Plumtree Software
- Founded: 1996; 30 years ago San Francisco, California, U.S.
- Founder: Glenn Kelman
- Defunct: October 20, 2005

= Plumtree Software =

Software company

Plumtree Software is a former software company founded in 1996 by product managers and engineers from Oracle and Informix with funding from Sequoia Capital. The company was a pioneer of extending the portal concept popularized by Yahoo! from the web to enterprise computing.
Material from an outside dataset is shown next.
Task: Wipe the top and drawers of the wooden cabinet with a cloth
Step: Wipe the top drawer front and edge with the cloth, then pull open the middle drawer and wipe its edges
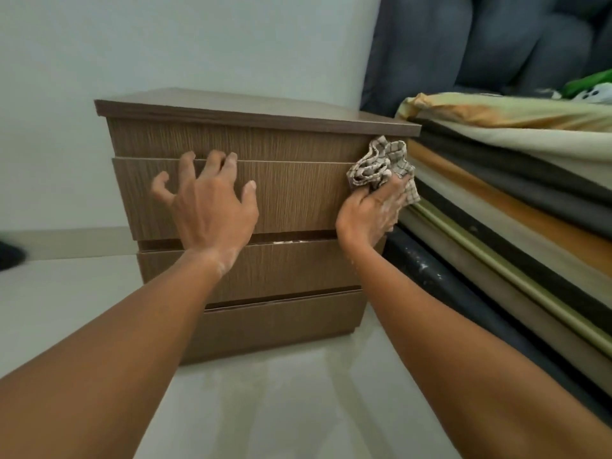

BEA Systems acquired Plumtree on October 20, 2005, and Oracle subsequently acquired BEA. Plumtree's former portal product continues as part of Oracle's product line.

==Product history==

===Directory, portlets, communities===
Plumtree can be used to deploy both Java and .NET portlets on the same page.
The Plumtree Corporate Portal, Plumtree's flagship product, began as a Yahoo!-like directory for indexing and organizing content from file systems, websites, document databases, and groupware repositories, creating a rich knowledge management system for enterprise information. In 1999, the company introduced the idea of self-service personalization via portlets, originally termed "gadgets" by Plumtree, the modular services that users could assemble in their own portal pages. Portlets became prized for surfacing popular services from complex corporate systems to a broad audience. In 2000, Plumtree added features to support communities, which allowed users to build pages as workspaces for a team, resource centers for a business unit, service centers for customers or partners.

===Radical openness===

As the range of resources integrated within Plumtree's system grew, the company was forced to re-imagine the architecture of a Web application, using Internet protocols to go beyond a model limited to one type of application server or one language.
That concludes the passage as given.